A proteção também é o objetivo das redes instaladas em sacadas e janelas de sobrados e apartamentos. Neste caso, a matéria-prima ideal é o polietileno de alta densidade (mais resistente à ação do clima e à projeção de força) e malha cinco (impossibilita a passagem da cabeça dos bebês e o lançamento de objetos pesados). ''Esse tipo de rede é semelhante à usada pelos pescadores com a vantagem de receber um tratamento especial para evitar cortes e aumentar a elasticidade'', disse o engenheiro civil Eraldo Marquesi, proprietário de uma loja do ramo que funciona há sete anos, em Londrina.

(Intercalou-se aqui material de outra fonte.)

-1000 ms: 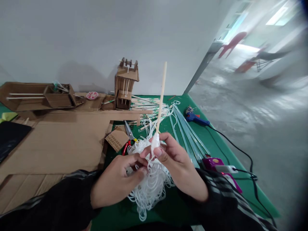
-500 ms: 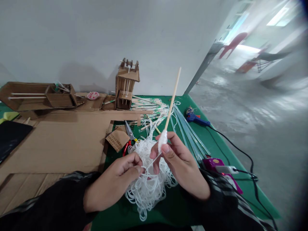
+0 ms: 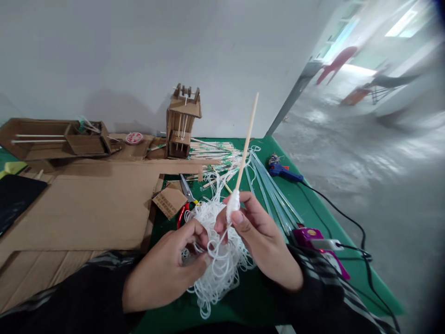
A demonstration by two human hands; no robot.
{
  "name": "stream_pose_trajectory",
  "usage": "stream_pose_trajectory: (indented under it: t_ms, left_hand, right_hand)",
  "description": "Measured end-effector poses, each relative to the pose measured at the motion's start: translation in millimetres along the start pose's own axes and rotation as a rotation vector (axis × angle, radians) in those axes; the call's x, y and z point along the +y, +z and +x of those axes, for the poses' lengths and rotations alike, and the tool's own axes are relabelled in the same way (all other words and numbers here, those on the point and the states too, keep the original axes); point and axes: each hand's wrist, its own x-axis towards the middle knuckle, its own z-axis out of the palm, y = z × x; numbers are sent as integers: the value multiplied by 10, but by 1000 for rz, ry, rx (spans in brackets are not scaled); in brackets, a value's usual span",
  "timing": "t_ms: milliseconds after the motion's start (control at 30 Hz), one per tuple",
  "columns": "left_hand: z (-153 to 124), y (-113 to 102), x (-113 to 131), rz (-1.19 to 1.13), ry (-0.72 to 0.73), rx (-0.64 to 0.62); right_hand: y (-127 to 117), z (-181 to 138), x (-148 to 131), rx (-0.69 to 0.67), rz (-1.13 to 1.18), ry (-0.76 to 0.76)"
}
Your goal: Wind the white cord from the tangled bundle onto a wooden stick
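Note:
My right hand grips a wooden stick by its lower end, where white cord is wound into a thick wrap. The stick stands nearly upright, leaning slightly right. From the wrap a strand runs down toward my left hand, whose curled thumb and fingers are around loops of the cord. Beneath both hands a loose heap of white cord spreads over the green tabletop. Scissors and a red-handled tool lie just beyond my left hand, partly covered by the heap.
Cardboard sheet covers the left side. Cardboard models stand at the back beside several thin sticks. Right of the heap lie clear glue sticks, a blue glue gun with its cable, and a purple power strip.
My left thumb and fingers have spread a little around the cord, and its loops have shifted. The stick in my right hand has moved slightly left.

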Motion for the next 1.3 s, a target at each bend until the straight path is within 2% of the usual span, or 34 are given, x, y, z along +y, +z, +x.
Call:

Para garantir a eficiência da rede é preciso, além de qualidade do material, mão-de-obra especializada na instalação do produto. Segundo Marquesi, a distância entre um furo e outro não poderá superar 30 centímetros, a broca da furadeira, a bucha e a espessura dos ganchos deverão ser adequados ao serviço e a parede, sólida o suficiente, para suportar a pressão. ''Vendo somente o metro instalado porque a responsabilidade do comerciante é muito grande. Meus funcionários estão acostumados à função e mesmo assim não abro mão de supervisionar o trabalho deles'', afirma o engenheiro.
Desde que Maria Eugênia, 6 anos, deixou o berço, a fisioterapeuta Kátia Alvarez Kreling e o marido adotaram rede em todas as aberturas, até mesmo quando moravam no primeiro andar. Na opinião da mãe, a rede oferece mais segurança e liberdade para a criança e tranquilidade aos pais. ''Quando a levo em algum lugar onde não exista essa proteção fico apreensiva. Conheço outros pais que têm a mesma preocupação quando deixam o filho em outras casas. No dia-a-dia, lido com muitas crianças vítimas de acidentes que procuram no hospital a reabilitação física. Não quero correr o risco de uma fatalidade'', explica Kátia, que a cada três meses, aproximadamente, testa a segurança das redes.
O gerente financeiro Celso Pozatto foi mais além: colocou grades de alumínio na sala e na cozinha devido ao tamanho das janelas. No restante do apartamento, que fica a 25 metros do térreo, os pais de Guilherme, 6 anos, optaram pela rede. ''Ele é um garoto tranquilo e obediente. Não tem o hábito de pendurar-se nas janelas e sacada. Acho que poderemos retirar as proteções quando o Guilherme chegar aos 10 anos'', disse o pai. ''Entre a rede e a grade os bombeiros sugerem a primeira porque em caso de incêndio o polietileno é mais fácil de cortar do que o alumínio'', defende Marquesi.